The use of confidential informants to bust alleged homegrown terror rings is part of a campaign intended more to promote the war on terror than to protect citizens, say lawyers who have defended the accused in such cases.

"This is the law enforcement equivalent of an exhibition game," Albany lawyer Terence Kindlon said. "They're creating a crime and then solving it."

Kindlon represented Yassin Aref, an imam sentenced to 15 years in prison in 2007 in a scheme to launder money for an informant who claimed he was part of a plot to assassinate a Pakistini government official in New York.

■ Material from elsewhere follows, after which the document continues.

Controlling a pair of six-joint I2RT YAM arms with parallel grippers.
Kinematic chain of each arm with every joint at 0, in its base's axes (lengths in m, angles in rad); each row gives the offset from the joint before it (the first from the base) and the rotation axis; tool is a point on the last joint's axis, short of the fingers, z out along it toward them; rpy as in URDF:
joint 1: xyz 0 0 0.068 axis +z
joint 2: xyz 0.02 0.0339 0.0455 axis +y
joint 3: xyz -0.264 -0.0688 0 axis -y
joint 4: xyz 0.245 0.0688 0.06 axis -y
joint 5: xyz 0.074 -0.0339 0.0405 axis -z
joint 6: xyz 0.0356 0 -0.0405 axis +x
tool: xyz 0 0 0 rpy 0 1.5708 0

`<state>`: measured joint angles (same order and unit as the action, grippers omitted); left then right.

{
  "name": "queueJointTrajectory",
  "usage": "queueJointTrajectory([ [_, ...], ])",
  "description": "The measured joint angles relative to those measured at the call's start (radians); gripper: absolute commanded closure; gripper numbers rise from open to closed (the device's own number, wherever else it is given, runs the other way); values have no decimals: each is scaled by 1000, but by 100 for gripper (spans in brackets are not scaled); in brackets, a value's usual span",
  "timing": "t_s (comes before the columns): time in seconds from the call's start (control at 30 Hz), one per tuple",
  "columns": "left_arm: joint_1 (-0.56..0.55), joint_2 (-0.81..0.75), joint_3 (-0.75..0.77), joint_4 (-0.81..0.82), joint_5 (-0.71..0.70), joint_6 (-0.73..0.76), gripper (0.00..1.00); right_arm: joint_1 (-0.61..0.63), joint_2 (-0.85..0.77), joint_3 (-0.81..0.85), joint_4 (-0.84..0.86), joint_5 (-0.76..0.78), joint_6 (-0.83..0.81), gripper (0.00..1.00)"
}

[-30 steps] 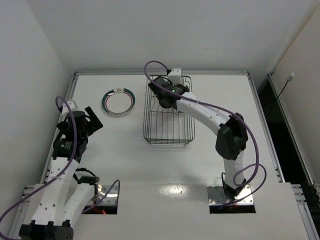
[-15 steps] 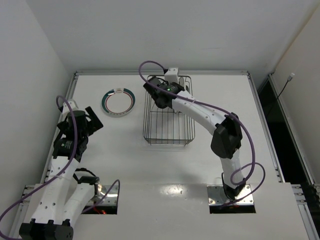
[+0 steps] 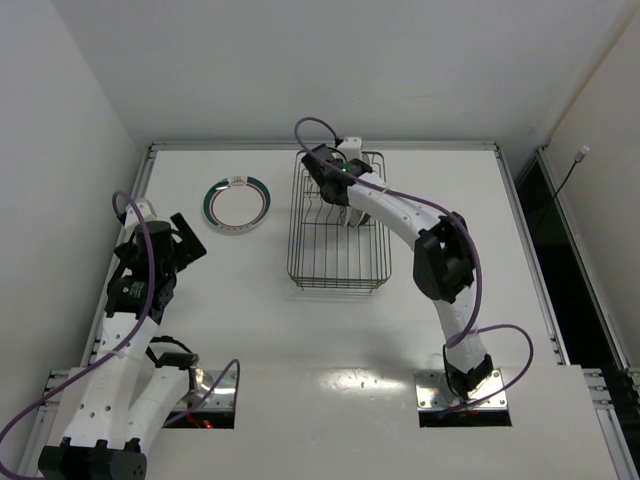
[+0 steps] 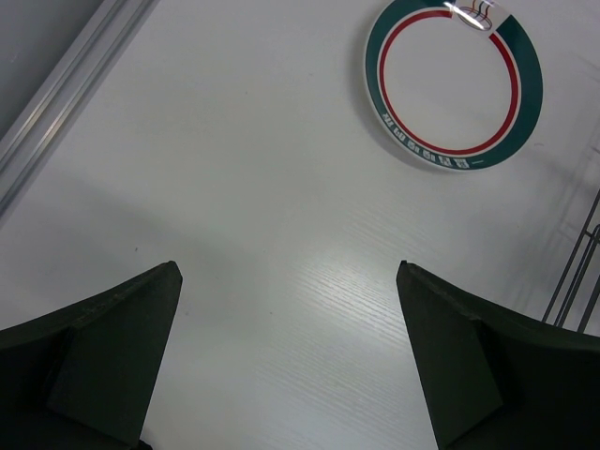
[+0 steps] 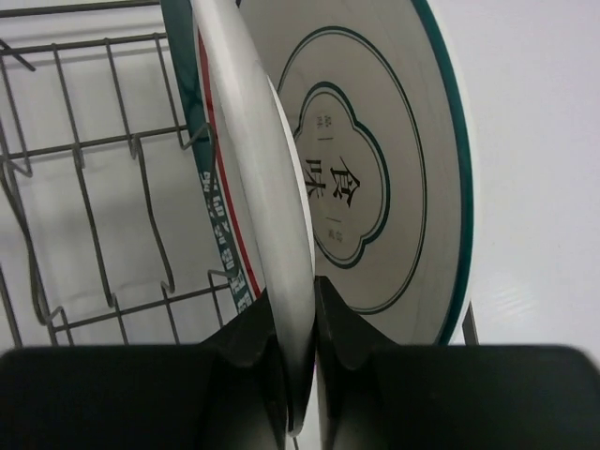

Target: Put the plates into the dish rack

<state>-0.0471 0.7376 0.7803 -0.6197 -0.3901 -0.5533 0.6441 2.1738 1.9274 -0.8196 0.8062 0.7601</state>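
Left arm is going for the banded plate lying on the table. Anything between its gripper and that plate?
Nothing visible. Only bare table lies between the open left gripper and the teal-and-red banded plate. The dish rack sits off to the plate's right, clear of that line.

**Pinching a plate on edge in the rack**

My claw (image 5: 296,314) is closed tight on the lower rim of a white plate (image 5: 267,187), which stands upright and edge-on to me. Touching its left side are a teal band with white lettering and a thin red line; I cannot tell whether these are its own face or another plate behind it. Just right stands an emblem plate (image 5: 394,159), thin teal rim, four-lobed centre mark with dark characters. The dish rack (image 5: 94,142) shows its wire tines at left, bare white table (image 5: 534,187) at right.
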Motion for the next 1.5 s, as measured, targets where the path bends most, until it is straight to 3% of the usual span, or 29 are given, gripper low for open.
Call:
queueJointTrajectory([
  [0.07, 0, 0, 0, 0, 0, 0, 1, -9, -13, -8, 4, -34, -5, 77],
  [0.13, 0, 1, 0, 0, 0, 0, 1, -16, -26, -21, -5, -68, -13, 60],
  [0.23, 0, 8, 0, 0, 0, 0, 1, -23, -48, -24, -23, -129, -36, 48],
  [0.47, 0, 66, -6, 50, 48, -34, 1, -21, -222, -77, -68, -221, -83, 48],
  [0.7, 33, 340, 28, 208, 248, -147, 4, -18, -586, -286, 35, -425, -135, 48],
  [0.87, 148, 529, 6, 371, 457, -227, 6, 0, -819, -518, 137, -537, -142, 49],
  [0.93, 193, 583, -27, 455, 534, -272, 6, 1, -940, -686, 190, -574, -130, 51],
  [1.1, 225, 776, -38, 653, 628, -358, 10, 1, -1189, -957, 195, -619, -82, 51],
  [1.2, 224, 894, -10, 721, 655, -400, 17, 1, -1290, -984, 190, -622, -67, 51],
  [1.33, 224, 1019, 45, 820, 679, -460, 39, 0, -1357, -986, 193, -615, -56, 51],
  [1.4, 224, 1060, 61, 875, 683, -479, 62, -1, -1366, -988, 189, -612, -53, 51],
  [1.43, 224, 1080, 64, 900, 682, -487, 82, -1, -1366, -992, 187, -612, -52, 51],
  [1.5, 222, 1121, 80, 916, 682, -489, 97, -1, -1371, -999, 177, -612, -48, 51],
])
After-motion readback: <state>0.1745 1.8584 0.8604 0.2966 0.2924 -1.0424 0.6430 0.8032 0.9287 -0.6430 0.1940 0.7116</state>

The informant — Aref knew him as Malik — is named Shahed Hussain, who has worked for federal agents since 2003, when he was convicted in a fraud scheme involving motor vehicle documents in Albany, according to court records.

Based on the criminal complaint against James Cromitie, David Williams, Onta Williams and Laguerre Payen, Kindlon says the informant in the Albany case is the same one involved in the case of the four Newburgh men.

"These were four very vulnerable dimwits who were susceptible to a very sophisticated, extremely devious, extraordinarily clever and dishonest snake in the grass," he said. "So crooked is this Malik character I don't trust him as far as I can throw my car."

A spokeswoman for the U.S. Attorney's Office in the Southern District of New York would not comment on the informant's identity. A spokesman for the U.S. Department of Justice in Washington also would not comment on the case but said informants follow "strict guidelines" to avoid entrapping suspects.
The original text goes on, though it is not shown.